Patient: “I have just felt unwell”
D: ”Can you move your left arm?”
D: “Would you please reach my hand with your left arm…..have you done it?”
P: “Yes, I have”
This sounds like an ordinary clinical conversation between a neurological patient and a doctor. However, the astonishing characteristic of such dialogue is that the patient, affected by a complete paralysis of the arm and leg of the left side of the body due a right-hemisphere stroke, firmly denied the motor disability. This is an example of a remarkable well-known phenomenon termed anosognosia, that is the unawareness of the existence of a neurologically based disability (from the Greek words "nosos" disease and "gnosis" knowledge; an- / a- is a negative prefix).
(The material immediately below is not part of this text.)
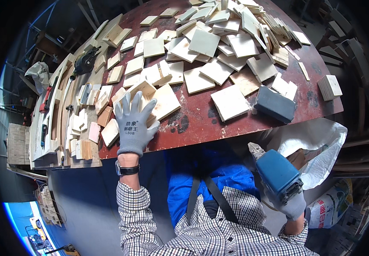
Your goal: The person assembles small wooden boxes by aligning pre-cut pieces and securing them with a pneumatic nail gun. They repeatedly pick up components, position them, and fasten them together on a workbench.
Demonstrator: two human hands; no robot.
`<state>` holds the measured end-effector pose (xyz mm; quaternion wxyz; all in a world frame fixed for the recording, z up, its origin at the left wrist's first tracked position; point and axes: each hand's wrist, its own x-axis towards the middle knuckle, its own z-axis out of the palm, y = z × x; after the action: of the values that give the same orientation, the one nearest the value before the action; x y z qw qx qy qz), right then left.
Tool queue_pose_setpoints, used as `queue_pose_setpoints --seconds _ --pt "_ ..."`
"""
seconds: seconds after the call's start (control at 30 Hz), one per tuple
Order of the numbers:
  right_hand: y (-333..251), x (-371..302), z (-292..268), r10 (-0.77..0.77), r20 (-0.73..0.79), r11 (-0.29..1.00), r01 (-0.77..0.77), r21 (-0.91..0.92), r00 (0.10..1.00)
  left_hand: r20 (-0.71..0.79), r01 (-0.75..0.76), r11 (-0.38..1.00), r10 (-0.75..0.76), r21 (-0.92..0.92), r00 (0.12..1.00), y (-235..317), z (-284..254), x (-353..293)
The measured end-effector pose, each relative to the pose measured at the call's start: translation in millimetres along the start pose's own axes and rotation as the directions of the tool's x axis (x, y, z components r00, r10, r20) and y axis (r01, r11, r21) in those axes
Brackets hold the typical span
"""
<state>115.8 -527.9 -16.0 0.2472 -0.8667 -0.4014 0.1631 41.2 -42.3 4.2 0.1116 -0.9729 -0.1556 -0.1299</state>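
Observation:
My left hand (136, 126), in a grey work glove, reaches over the table's front left edge. Its fingers are spread on or just above pale wooden pieces, nearest a square wooden board (164, 102) and a small wooden block (144, 90) partly hidden behind the fingers. My right hand (293, 207), gloved too, is low on the right, off the table. It is closed round a blue box-shaped tool (278, 170) with a metal nose pointing up and left; the hand's grip is partly hidden beneath the tool.
Many square wooden boards (204, 42) lie heaped across the red table (193, 128). A dark grey-blue block (275, 104) and stacked squares (329, 87) lie near its right edge. A white sack (316, 141) hangs below. Offcuts and a black tape dispenser-like object (86, 60) are left.

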Motion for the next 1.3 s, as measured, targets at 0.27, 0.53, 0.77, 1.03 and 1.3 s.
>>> queue_pose_setpoints --seconds 0.27,0.53,0.77,1.03,1.3 --pt "22 -8 22 0.038 0.011 0.999 -0.038 0.023 0.999 0.099 -0.071 0.989 0.084 -0.132 0.992 -27 15 10" --pt "20 3 18 -0.057 -0.168 0.995 0.07 0.071 0.984 0.043 -0.083 0.992 0.087 -0.1 0.995 -20 14 6" --pt "25 -8 19 0.014 -0.125 0.989 0.004 0.145 0.992 0.081 -0.006 0.992 0.017 -0.127 0.997 -15 7 16" --pt "34 -10 22 0.057 -0.054 0.982 -0.047 0.185 0.997 0.021 0.023 0.949 -0.017 -0.313 1.0 -25 11 13" --pt "28 -5 16 -0.076 -0.09 0.995 0.069 -0.074 0.993 0.054 -0.034 0.995 0.039 -0.089 0.998 -20 16 6"
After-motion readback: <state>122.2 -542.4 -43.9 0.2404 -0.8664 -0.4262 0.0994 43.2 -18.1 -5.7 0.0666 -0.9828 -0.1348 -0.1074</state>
In historical terms, the first report of unawareness of a neurological deficit seems to be the one described by Seneca in Liber V, Epistula IX (Bisiach & Geminiani, 1991). In a letter to his friend Lucilius, he described a woman who obstinately denied her blindness.“….You know that Harpestes, my wife’s fatuous companion, has remained in my home as an inherited burden….This foolish woman has suddenly lost her sight. Incredible as it might appear, what I am going to tell you is true: She does not know she is blind. Therefore, again and again she asks her guardian to take her elsewhere because she claims that my home is dark…..It is difficult to recover from a disease if you do not know to be ill….”. Interestingly, this description already underlined some of the most important features of anosognosia: the denial, the confabulation generated to justify the problem (“home is dark”), and the negative impact on the recovery (“It is difficult to recover from a disease if you do not know to be ill”).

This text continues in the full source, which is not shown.